**Exercise:** Your task is to write out the lines from the line containing "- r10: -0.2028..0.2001" through the last line of the material, exactly.

**Provided data:**
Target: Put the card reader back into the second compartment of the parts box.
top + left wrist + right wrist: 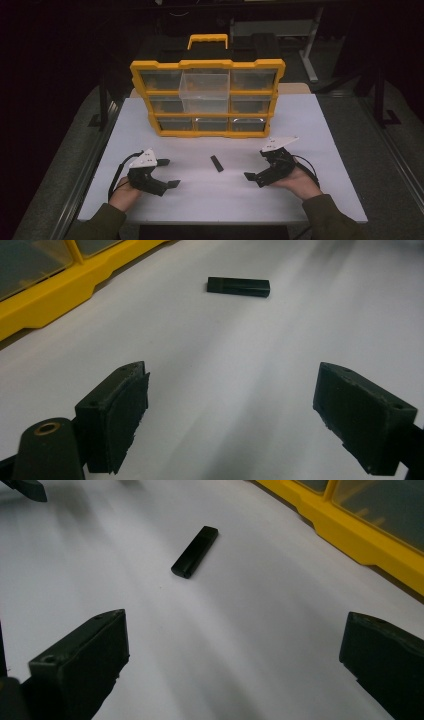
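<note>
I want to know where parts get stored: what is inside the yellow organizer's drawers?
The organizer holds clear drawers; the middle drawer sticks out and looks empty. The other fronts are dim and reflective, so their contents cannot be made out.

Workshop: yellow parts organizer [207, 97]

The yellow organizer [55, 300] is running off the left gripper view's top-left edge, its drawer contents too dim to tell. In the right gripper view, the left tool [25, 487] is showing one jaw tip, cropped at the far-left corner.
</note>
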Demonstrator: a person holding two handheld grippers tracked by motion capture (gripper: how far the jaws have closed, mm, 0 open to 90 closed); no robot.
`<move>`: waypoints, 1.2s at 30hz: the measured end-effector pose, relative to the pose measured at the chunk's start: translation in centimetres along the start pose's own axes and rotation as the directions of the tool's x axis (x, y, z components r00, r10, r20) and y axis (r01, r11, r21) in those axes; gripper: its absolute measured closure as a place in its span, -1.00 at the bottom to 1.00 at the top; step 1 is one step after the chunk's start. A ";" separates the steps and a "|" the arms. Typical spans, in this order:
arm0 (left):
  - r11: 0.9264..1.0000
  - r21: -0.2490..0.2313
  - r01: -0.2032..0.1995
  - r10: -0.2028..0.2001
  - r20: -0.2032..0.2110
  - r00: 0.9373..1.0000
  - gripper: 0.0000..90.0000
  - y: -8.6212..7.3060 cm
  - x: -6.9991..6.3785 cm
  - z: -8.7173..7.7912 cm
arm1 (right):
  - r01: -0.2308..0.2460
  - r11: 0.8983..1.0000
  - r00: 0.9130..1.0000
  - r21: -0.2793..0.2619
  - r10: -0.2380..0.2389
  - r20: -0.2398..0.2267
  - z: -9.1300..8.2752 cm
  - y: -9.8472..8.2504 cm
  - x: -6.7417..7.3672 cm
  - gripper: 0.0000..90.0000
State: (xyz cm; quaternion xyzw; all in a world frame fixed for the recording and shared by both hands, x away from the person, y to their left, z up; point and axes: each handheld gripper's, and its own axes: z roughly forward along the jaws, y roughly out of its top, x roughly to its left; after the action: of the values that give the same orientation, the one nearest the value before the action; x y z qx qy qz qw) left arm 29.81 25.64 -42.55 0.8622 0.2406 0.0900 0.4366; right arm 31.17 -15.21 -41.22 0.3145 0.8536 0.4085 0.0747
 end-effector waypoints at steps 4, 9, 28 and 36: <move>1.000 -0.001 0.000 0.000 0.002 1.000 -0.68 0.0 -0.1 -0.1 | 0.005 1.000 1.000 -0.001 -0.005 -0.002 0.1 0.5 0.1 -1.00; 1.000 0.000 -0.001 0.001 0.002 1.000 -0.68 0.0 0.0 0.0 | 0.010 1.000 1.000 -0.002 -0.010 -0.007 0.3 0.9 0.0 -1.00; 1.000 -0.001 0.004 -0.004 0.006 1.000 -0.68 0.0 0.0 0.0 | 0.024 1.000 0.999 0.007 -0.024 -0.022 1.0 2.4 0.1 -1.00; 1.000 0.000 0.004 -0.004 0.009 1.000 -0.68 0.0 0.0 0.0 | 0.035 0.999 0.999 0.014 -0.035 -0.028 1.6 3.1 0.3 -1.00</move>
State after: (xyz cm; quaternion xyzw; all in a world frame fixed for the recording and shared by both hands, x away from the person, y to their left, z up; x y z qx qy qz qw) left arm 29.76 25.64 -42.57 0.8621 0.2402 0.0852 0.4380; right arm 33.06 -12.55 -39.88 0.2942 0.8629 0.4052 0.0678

**Reply to the exercise:**
  - r10: -0.2028..0.2001
  - r20: -0.2032..0.2110
  - r00: 0.9373..1.0000
  - gripper: 0.0000..90.0000
  - y: -8.6212..7.3060 cm
  - x: -6.9991..6.3785 cm
  - z: -8.7173..7.7912 cm
arm1 (right):
  - r01: -0.2308..0.2460
  - r11: 0.8983..1.0000
  - r00: 0.9130..1.0000
  - r21: -0.2793..0.2619
  - r10: -0.2380..0.2389
  - r20: -0.2398..0.2267
  - z: -9.1300..8.2752 cm
  - y: -9.8472..8.2504 cm
  - x: -6.7417..7.3672 cm
  - gripper: 0.0000..90.0000
State: (xyz cm; quaternion xyzw; all in a world frame fixed for the recording and shared by both hands, x away from the person, y to their left, z up; point and axes: each handheld gripper's, and its own axes: z roughly forward along the jaws, y roughly out of its top, x roughly to its left; after the action: of the values that give the same orientation, the one nearest the value before the action; x y z qx qy qz qw) left arm 29.81 25.64 -42.55 0.8622 0.2406 0.0900 0.4366; right arm 31.17 -15.21 -41.22 0.3145 0.8536 0.4085 0.0747
 end-effector waypoints at steps 4, 9, 28 and 36: <move>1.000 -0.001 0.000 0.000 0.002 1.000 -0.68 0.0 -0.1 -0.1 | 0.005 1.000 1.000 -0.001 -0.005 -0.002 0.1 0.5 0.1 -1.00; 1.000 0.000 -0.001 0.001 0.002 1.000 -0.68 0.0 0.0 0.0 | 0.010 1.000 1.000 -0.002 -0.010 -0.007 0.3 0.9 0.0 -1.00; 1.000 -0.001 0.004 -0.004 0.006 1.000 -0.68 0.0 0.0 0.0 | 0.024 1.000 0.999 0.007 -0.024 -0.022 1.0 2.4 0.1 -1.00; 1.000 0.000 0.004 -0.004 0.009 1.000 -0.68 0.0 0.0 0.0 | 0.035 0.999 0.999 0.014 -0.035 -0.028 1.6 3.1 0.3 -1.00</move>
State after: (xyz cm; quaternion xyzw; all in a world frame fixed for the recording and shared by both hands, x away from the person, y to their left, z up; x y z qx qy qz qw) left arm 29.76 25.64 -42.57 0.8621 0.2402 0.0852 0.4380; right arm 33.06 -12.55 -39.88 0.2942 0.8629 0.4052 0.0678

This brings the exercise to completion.